Patry also spends several pages quoting Theodore Levitt's classic "Marketing Myopia" article, and arguing the stupidity of "push" marketing these days, when he says the internet has changed everything, and anyone with any brains gives consumers exactly what they want via "pull" marketing.

He says consumers want to download single tracks, while the record labels offered only albums on CDs, so it was only right and fair that consumers took matters into their own hands.

Let's see just what this means...

Say I want to buy just a single egg for a recipe, and the grocery wants me to buy a dozen. Should I feel justified in stealing the egg?

I know, some readers will object that the egg is a physical object, with inventory value, and that my theft would deprive the store of that value.

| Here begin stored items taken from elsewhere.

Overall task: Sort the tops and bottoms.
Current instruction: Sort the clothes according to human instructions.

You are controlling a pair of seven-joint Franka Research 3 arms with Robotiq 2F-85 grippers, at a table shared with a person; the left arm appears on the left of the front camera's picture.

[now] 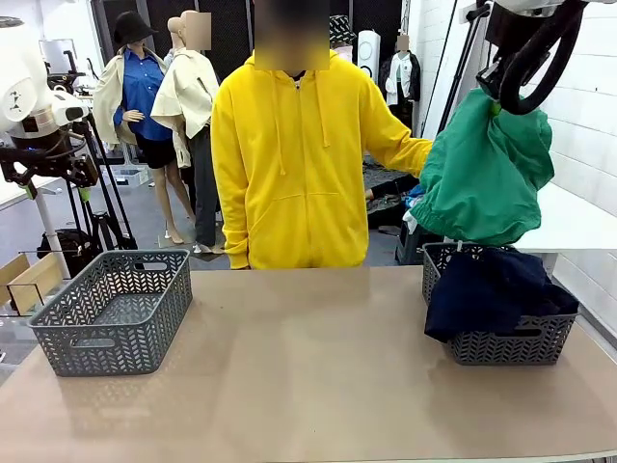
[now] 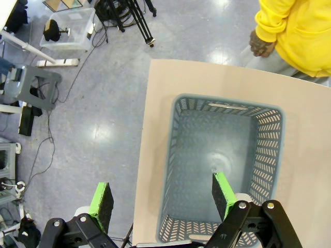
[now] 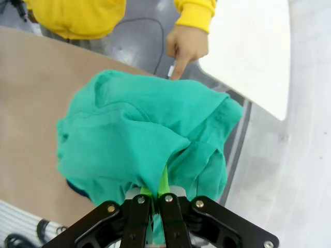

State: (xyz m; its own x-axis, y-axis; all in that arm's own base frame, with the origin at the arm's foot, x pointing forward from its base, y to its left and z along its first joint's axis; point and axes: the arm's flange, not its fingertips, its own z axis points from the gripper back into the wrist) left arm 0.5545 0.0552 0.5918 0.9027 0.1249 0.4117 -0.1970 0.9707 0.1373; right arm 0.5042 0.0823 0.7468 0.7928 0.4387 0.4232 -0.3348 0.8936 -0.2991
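Note:
A bright green garment hangs in the air above the right grey basket, pinched at its top by my right gripper, which is shut on the cloth. A dark navy garment lies in that right basket and drapes over its front rim. High at the left, my left gripper is open with nothing between its green pads, hovering over the empty left grey basket. The person's hand points a finger at the green garment's far edge.
A person in a yellow hoodie stands at the far side of the tan table. The left basket sits near the table's left edge. Tripods and a clear storage box stand on the floor left of the table.

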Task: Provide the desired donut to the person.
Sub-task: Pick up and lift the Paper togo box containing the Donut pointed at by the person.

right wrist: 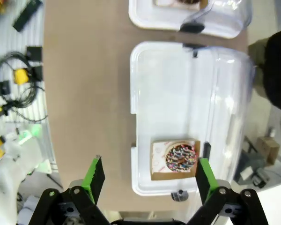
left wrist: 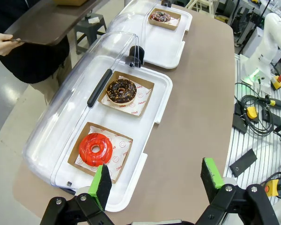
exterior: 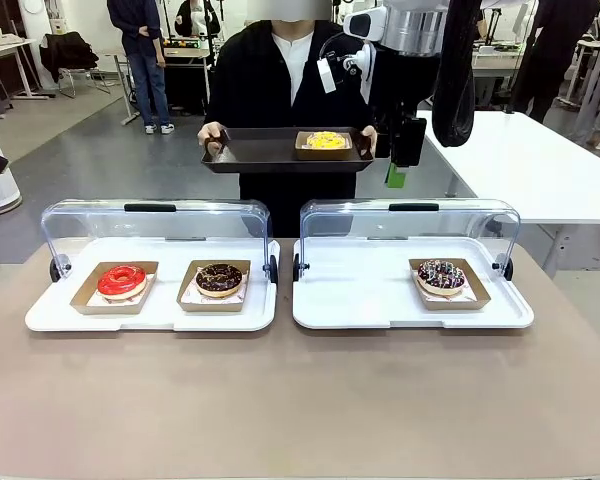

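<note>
A brown bench [exterior: 300, 400] spans the near side; two white trays sit directly on it, side by side and just apart; the left tray [exterior: 150, 322] has its left lid [exterior: 155, 225] tipped back at the far edge; the right tray [exterior: 380, 318] has its right lid [exterior: 410, 222] tipped back the same way.

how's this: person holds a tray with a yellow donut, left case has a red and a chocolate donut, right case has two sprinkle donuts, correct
No: the right case has one sprinkle donut, not two; the front view shows it. The tray with the yellow donut, and the left case with its red donut and chocolate donut, are as stated.
</note>
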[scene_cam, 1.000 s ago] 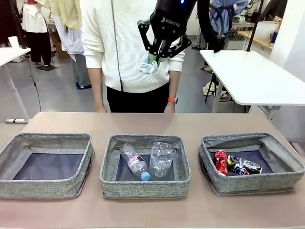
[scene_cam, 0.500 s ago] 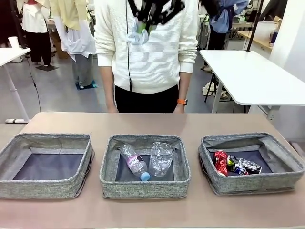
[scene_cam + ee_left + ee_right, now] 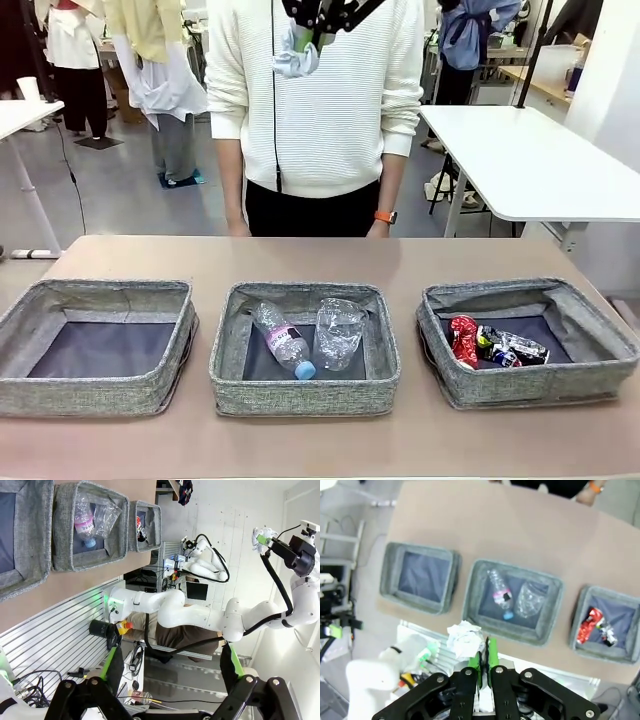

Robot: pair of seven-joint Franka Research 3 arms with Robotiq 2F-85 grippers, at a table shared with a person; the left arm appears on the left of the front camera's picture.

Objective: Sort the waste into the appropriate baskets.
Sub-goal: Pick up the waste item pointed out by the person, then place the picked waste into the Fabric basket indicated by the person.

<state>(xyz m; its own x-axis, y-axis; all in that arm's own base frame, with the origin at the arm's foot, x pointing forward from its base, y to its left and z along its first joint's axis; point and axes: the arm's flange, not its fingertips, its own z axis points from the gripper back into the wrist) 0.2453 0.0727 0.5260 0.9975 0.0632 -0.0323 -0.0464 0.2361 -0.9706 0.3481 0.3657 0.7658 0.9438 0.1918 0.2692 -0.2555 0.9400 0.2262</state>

Well then, what about this one? I want a nice crisp hundred-dollar bill, but the bank won't give me one. Instead of stealing one, I could borrow a hundred from a friend, and make a copy at my own expense. Would that be OK? Like a consumer copying music files? It's not as though a single hundred would affect the economy, right?

Isn't theft still theft?

If I want to buy a single short story, but the bookstore has only a single-volume collection on the shelf, can I demand that they tear out and sell me just the one story that I want?

Of course not.

Just because the internet makes it possible to do something does not mean that it is right to do so.

Just because Patry (and many many others, of course) think that the record labels are badly managed by stupid people, to the point that Patry seems to think said companies should not even exist, does not make it right for a consumer to take matters into her own hands.

I'm curious to see if later chapters of Patry's book show clearer thinking.